■ WHAT YOU NEED TO DO:
Copy out each line from the start of the material below until the line with "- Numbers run", that line included.
DATA BELOW Block Start
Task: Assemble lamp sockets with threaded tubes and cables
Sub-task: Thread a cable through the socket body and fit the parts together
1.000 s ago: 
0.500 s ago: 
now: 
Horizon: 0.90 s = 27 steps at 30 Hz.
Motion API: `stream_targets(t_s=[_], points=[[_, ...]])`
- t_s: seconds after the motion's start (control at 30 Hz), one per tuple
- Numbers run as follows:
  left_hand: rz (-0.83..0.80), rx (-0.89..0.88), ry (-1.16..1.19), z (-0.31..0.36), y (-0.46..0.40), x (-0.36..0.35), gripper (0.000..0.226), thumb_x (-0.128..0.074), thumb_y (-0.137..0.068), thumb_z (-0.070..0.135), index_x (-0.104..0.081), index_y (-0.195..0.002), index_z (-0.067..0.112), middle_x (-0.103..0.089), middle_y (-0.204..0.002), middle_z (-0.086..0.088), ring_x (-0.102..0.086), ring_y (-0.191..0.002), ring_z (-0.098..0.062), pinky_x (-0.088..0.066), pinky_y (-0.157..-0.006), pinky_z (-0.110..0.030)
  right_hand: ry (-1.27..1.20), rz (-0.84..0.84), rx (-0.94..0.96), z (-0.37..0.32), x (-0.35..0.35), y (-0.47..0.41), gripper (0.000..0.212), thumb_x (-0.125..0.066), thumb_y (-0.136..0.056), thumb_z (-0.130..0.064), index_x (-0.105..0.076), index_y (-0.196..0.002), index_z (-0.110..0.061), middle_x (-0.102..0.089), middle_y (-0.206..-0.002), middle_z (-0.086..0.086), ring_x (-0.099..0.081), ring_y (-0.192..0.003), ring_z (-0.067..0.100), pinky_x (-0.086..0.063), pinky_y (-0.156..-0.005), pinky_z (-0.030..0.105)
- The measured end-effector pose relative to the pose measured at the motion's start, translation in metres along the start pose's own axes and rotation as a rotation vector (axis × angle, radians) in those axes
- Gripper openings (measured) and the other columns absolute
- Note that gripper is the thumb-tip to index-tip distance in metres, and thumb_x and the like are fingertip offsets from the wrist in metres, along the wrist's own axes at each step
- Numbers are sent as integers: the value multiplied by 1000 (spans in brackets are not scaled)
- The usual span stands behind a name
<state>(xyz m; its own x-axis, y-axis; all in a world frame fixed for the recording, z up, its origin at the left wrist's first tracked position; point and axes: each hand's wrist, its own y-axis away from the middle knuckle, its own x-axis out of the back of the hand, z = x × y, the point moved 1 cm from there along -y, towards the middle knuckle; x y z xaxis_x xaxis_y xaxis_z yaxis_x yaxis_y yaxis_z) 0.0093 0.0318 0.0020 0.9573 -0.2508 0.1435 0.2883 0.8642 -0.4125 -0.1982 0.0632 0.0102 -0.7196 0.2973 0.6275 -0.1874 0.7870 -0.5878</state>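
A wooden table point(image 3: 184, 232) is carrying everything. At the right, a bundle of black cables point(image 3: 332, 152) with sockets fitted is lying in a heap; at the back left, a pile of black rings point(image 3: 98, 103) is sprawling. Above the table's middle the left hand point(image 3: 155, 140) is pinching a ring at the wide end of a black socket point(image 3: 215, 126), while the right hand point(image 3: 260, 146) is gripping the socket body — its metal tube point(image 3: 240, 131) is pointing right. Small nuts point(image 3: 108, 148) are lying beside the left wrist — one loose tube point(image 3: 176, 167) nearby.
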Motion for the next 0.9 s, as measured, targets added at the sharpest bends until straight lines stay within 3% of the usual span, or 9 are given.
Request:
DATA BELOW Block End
■ YOUR RESPONSE:
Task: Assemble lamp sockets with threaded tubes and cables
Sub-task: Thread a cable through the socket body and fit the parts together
1.000 s ago: 
0.500 s ago: 
now: 
Horizon: 0.90 s = 27 steps at 30 Hz.
Motion API: `stream_targets(t_s=[_], points=[[_, ...]])`
- t_s: seconds after the motion's start (control at 30 Hz), one per tuple
- Numbers run as follows:

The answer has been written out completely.